START DATA

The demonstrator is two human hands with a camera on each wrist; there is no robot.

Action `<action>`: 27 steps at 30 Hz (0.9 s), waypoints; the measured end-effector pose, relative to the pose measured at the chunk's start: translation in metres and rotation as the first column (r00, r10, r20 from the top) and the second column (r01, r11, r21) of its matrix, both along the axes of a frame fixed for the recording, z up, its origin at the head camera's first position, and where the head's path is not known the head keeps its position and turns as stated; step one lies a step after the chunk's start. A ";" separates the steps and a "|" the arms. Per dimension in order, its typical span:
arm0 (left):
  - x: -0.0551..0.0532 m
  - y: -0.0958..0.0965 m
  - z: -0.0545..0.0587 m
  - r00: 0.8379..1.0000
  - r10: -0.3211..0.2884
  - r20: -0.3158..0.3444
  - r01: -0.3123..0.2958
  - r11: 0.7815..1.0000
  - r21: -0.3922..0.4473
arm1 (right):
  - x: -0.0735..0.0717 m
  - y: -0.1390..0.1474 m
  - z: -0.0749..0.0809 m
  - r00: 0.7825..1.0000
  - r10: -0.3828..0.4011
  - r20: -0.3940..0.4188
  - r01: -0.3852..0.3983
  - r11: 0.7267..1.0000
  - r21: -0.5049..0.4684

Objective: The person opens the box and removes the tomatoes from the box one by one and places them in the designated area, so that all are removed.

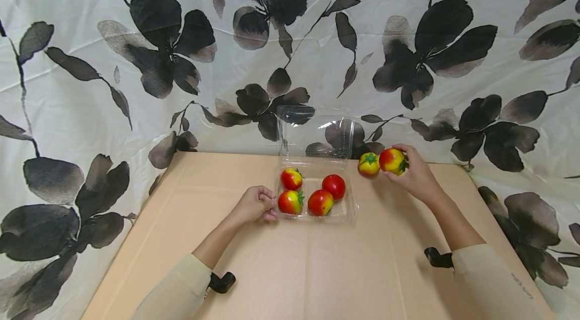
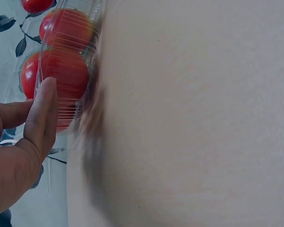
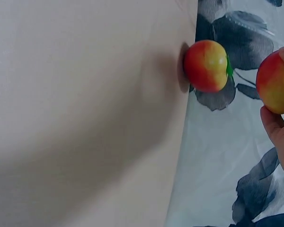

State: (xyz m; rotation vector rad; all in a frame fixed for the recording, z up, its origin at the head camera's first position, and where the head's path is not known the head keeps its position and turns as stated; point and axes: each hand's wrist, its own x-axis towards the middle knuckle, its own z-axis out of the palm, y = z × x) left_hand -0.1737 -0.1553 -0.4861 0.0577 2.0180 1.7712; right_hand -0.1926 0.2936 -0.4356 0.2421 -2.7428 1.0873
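Observation:
In the head view a clear plastic clamshell box [image 1: 351, 213] stands on the board with its lid [image 1: 317, 134] raised at the back. Several red and yellow toy tomatoes [image 1: 320, 203] lie inside. My left hand [image 1: 255, 204] is at the box's left side; in the left wrist view its thumb and fingers [image 2: 43, 111] pinch the box's edge. Off the board to the right of the box, my right hand [image 1: 418, 173] holds a red-yellow tomato [image 1: 392, 160] by its sides. Another tomato [image 1: 369, 164] with a green calyx rests just left of it, near the back edge.
A tan board [image 1: 272, 269] forms the work surface, its back edge running behind the box. White cloth with dark flowers [image 1: 317, 33] hangs behind and around it. Black wrist mounts [image 1: 221, 283] stick out from both sleeves.

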 end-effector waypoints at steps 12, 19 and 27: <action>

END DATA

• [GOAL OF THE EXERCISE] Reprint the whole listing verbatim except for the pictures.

• [COMPLETED EXERCISE]
The demonstrator is two human hands with a camera on each wrist; there is no robot.

Action `<action>`: 27 steps at 30 Hz (0.9 s), waypoints; the measured end-effector pose, relative to the pose measured at the chunk's start: translation in metres and rotation as the first column (r00, r10, r20 from the top) and the second column (r01, r11, r21) of its matrix, both along the axes of a frame fixed for the recording, z up, its origin at the head camera's first position, and where the head's path is not known the head keeps its position and turns as stated; step one lies a step after the chunk's start. A ";" separates the steps and a "|" the arms. Per dimension in order, its typical span:
arm0 (left):
  - x: -0.0551..0.0532 m
  - y: -0.0958..0.0965 m
  - z: -0.0545..0.0587 m
  - r00: 0.8379..1.0000
  - r10: -0.3211..0.2884
  - r20: -0.3158..0.3444
  - r01: -0.3123..0.2958
  - r11: 0.7815..1.0000
  - r21: -0.3922..0.4473
arm1 (right):
  - x: -0.0735..0.0717 m
  - y: -0.1390..0.1474 m
  - z: -0.0749..0.0809 m
  - r00: 0.7825..1.0000
  - r10: -0.3828..0.4011
  - r20: -0.3940..0.4188
  - r01: -0.3852..0.3983
  - r11: 0.7267..1.0000
  - r21: -0.5049..0.4684

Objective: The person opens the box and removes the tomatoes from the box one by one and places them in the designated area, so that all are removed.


State: (xyz m; rotation vector rad; all in a frame fixed for the recording, z up, its origin at the head camera's first position, and where the head's path is not known the head keeps its position and turns as stated; point and axes: each hand's wrist, its own x-axis towards the middle knuckle, its own z-axis out of the palm, y = z × x) left_hand -0.1737 -0.1553 -0.4861 0.0577 2.0180 1.7712; right_hand -0.1926 0.2936 -0.4356 0.2421 -2.7428 1.0873
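Observation:
In the head view a clear plastic clamshell box [image 1: 351, 213] stands on the board with its lid [image 1: 317, 134] raised at the back. Several red and yellow toy tomatoes [image 1: 320, 203] lie inside. My left hand [image 1: 255, 204] is at the box's left side; in the left wrist view its thumb and fingers [image 2: 43, 111] pinch the box's edge. Off the board to the right of the box, my right hand [image 1: 418, 173] holds a red-yellow tomato [image 1: 392, 160] by its sides. Another tomato [image 1: 369, 164] with a green calyx rests just left of it, near the back edge.
A tan board [image 1: 272, 269] forms the work surface, its back edge running behind the box. White cloth with dark flowers [image 1: 317, 33] hangs behind and around it. Black wrist mounts [image 1: 221, 283] stick out from both sleeves.
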
 end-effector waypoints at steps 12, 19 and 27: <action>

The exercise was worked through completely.